### WHAT YOU ARE ASKED TO DO
Would you copy the material below word for word, beginning with its first line and ending with the line that contains "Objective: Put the"?
______________________________
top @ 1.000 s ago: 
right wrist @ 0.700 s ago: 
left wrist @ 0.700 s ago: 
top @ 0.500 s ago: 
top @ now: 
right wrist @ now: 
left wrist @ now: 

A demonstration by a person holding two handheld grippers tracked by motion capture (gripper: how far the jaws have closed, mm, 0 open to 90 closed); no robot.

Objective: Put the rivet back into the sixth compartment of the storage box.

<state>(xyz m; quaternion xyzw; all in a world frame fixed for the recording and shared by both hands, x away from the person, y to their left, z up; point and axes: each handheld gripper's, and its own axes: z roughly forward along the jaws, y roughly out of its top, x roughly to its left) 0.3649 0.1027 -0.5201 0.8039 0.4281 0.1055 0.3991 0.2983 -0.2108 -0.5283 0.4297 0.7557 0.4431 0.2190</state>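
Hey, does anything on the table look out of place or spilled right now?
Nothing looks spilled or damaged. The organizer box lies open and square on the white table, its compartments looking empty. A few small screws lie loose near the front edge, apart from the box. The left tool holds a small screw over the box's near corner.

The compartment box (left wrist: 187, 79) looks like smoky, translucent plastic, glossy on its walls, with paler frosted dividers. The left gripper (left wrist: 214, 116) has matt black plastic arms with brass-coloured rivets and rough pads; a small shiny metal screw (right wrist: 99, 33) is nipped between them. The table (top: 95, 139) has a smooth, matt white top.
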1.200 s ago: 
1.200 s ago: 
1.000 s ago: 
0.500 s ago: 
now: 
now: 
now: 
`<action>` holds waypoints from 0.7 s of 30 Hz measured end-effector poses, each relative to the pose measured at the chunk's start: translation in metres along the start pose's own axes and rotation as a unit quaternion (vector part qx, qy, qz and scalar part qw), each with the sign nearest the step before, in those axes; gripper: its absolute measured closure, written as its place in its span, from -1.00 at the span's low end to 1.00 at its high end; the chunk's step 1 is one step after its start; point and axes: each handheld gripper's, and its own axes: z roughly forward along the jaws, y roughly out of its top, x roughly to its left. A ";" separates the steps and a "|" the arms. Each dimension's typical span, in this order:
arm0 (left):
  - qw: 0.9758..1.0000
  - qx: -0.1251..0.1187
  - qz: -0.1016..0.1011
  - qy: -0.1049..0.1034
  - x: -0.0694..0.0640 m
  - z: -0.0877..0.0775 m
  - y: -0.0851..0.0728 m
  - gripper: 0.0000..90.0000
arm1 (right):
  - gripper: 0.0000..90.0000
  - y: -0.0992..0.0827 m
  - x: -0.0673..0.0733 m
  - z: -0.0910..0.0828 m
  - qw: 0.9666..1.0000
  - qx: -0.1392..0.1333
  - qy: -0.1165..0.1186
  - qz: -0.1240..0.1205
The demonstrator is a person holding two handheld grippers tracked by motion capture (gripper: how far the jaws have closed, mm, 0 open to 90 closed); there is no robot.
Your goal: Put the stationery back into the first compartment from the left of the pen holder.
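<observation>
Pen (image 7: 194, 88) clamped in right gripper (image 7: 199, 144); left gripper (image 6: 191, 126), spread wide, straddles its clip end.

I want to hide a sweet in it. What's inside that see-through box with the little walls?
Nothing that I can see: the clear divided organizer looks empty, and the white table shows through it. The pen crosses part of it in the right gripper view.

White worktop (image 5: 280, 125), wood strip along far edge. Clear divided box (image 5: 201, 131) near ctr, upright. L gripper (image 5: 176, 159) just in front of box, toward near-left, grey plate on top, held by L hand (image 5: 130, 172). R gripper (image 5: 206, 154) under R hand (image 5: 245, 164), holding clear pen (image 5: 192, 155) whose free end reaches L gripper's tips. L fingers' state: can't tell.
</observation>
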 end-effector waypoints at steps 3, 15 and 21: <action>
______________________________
### TASK RESULT
top @ 1.000 s ago: 
right wrist @ 0.700 s ago: 
left wrist @ 0.700 s ago: 
top @ 0.500 s ago: 
top @ now: 
right wrist @ now: 
left wrist @ now: 

A demonstration by a person holding two handheld grippers tracked by motion capture (gripper: how far the jaws have closed, mm, 0 open to 90 closed); no robot.

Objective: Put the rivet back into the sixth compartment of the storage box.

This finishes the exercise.